Exercise details ::
In the listing that follows, the lines starting at the one containing "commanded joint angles" and ending at the one containing "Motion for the" are to be returned exactly, both boundary lines included, and no others.
START Information provided
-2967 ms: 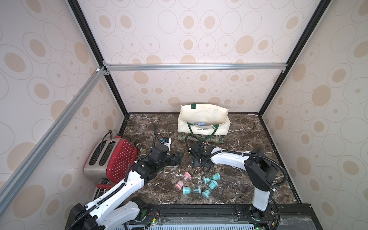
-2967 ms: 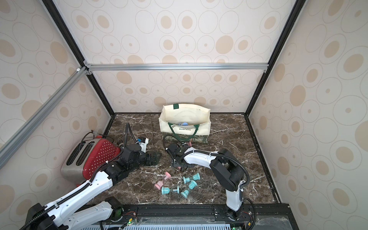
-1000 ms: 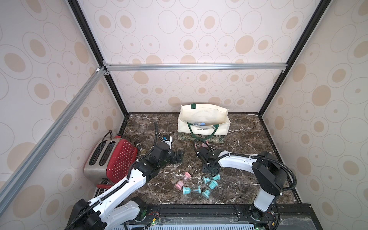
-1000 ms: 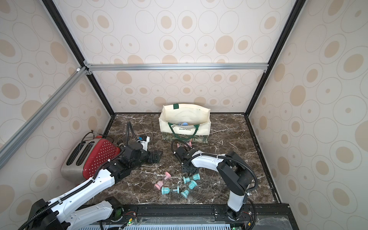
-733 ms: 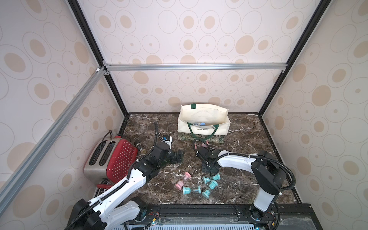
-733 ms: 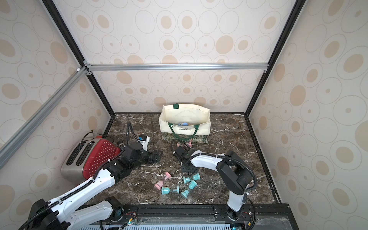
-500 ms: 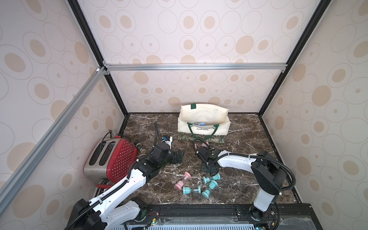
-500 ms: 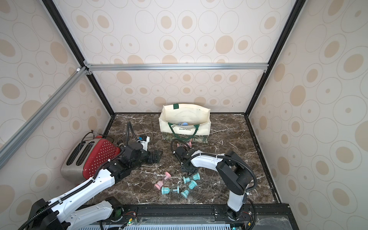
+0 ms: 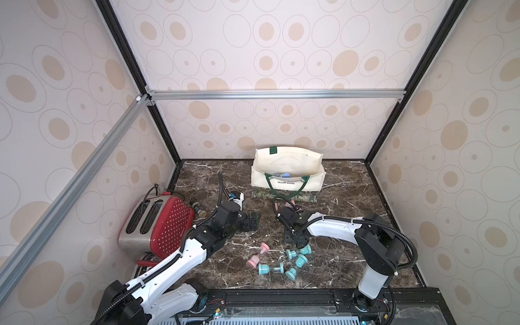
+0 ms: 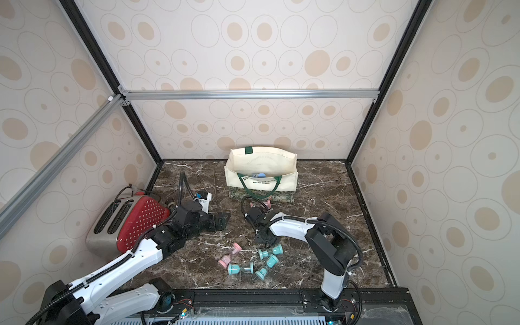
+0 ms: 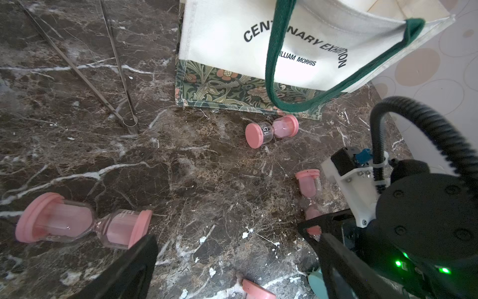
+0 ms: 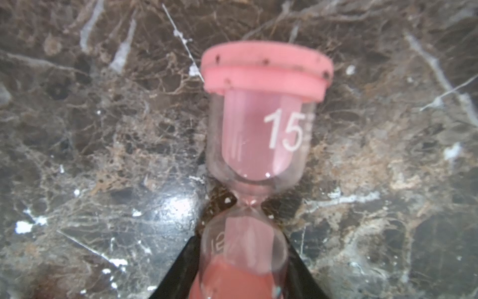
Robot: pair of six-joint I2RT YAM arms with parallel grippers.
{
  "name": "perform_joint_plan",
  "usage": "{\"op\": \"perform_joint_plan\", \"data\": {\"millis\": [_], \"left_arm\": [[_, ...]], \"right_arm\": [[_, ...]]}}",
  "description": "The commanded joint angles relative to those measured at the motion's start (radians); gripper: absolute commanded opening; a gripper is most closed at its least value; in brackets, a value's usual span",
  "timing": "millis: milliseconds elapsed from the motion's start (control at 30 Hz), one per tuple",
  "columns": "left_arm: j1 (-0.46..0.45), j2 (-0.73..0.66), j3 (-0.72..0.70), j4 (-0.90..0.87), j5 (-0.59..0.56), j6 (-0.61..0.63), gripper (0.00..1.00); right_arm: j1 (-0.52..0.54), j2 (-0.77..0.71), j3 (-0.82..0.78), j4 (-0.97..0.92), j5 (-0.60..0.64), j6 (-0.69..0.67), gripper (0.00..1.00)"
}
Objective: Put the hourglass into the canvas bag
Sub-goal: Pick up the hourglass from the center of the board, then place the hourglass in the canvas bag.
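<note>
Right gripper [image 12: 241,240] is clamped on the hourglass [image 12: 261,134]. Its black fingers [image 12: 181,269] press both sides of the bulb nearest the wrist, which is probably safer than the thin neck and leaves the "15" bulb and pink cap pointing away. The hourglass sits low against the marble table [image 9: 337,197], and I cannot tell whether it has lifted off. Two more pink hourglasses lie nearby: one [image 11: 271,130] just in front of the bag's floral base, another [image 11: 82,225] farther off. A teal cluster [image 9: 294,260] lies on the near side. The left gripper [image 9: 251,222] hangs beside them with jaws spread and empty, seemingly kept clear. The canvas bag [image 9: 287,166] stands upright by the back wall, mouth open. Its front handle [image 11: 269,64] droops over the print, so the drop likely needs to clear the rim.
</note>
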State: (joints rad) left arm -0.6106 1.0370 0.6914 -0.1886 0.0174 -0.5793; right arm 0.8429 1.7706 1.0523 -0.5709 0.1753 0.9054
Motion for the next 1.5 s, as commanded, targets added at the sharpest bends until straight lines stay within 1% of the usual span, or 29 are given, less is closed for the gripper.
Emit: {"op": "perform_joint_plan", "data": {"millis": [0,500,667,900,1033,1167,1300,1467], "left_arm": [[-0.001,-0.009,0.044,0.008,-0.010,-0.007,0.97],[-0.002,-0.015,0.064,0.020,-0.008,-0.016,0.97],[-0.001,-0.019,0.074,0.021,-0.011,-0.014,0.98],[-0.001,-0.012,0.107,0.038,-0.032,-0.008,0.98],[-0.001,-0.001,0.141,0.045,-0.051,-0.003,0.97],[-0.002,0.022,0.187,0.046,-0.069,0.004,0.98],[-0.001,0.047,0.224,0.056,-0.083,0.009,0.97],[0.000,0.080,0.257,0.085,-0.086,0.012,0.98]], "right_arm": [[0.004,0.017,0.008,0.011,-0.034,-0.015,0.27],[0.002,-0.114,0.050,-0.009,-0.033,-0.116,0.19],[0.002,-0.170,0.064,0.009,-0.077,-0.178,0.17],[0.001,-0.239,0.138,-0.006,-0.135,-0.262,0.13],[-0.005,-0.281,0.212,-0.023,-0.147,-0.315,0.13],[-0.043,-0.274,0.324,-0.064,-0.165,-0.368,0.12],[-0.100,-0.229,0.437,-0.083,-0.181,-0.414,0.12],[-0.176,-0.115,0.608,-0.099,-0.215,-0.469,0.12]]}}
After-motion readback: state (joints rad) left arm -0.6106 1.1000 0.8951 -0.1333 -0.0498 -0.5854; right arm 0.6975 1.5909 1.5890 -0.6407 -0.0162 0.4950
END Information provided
The answer ::
  "description": "The commanded joint angles relative to those measured at the motion's start (radians); gripper: absolute commanded opening; a gripper is most closed at its least value; in brackets, a value's usual span",
  "timing": "millis: milliseconds elapsed from the motion's start (control at 30 Hz), one per tuple",
  "columns": "left_arm: j1 (-0.46..0.45), j2 (-0.73..0.66), j3 (-0.72..0.70), j4 (-0.90..0.87), j5 (-0.59..0.56), j6 (-0.61..0.63), gripper (0.00..1.00); right_arm: j1 (-0.52..0.54), j2 (-0.77..0.71), j3 (-0.82..0.78), j4 (-0.97..0.92), j5 (-0.60..0.64), j6 (-0.69..0.67), gripper (0.00..1.00)"
}
Objective: Put the hourglass into the canvas bag
Sub-goal: Pick up the hourglass from the center of the board, then place the hourglass in the canvas bag.
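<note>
Right gripper [image 12: 241,240] is clamped on the hourglass [image 12: 261,134]. Its black fingers [image 12: 181,269] press both sides of the bulb nearest the wrist, which is probably safer than the thin neck and leaves the "15" bulb and pink cap pointing away. The hourglass sits low against the marble table [image 9: 337,197], and I cannot tell whether it has lifted off. Two more pink hourglasses lie nearby: one [image 11: 271,130] just in front of the bag's floral base, another [image 11: 82,225] farther off. A teal cluster [image 9: 294,260] lies on the near side. The left gripper [image 9: 251,222] hangs beside them with jaws spread and empty, seemingly kept clear. The canvas bag [image 9: 287,166] stands upright by the back wall, mouth open. Its front handle [image 11: 269,64] droops over the print, so the drop likely needs to clear the rim.
</note>
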State: (joints rad) left arm -0.6106 1.0370 0.6914 -0.1886 0.0174 -0.5793; right arm 0.8429 1.7706 1.0523 -0.5709 0.1753 0.9054
Motion for the next 1.5 s, as commanded, targets added at the sharpest bends until straight lines stay within 1% of the usual span, or 29 are given, less is closed for the gripper.

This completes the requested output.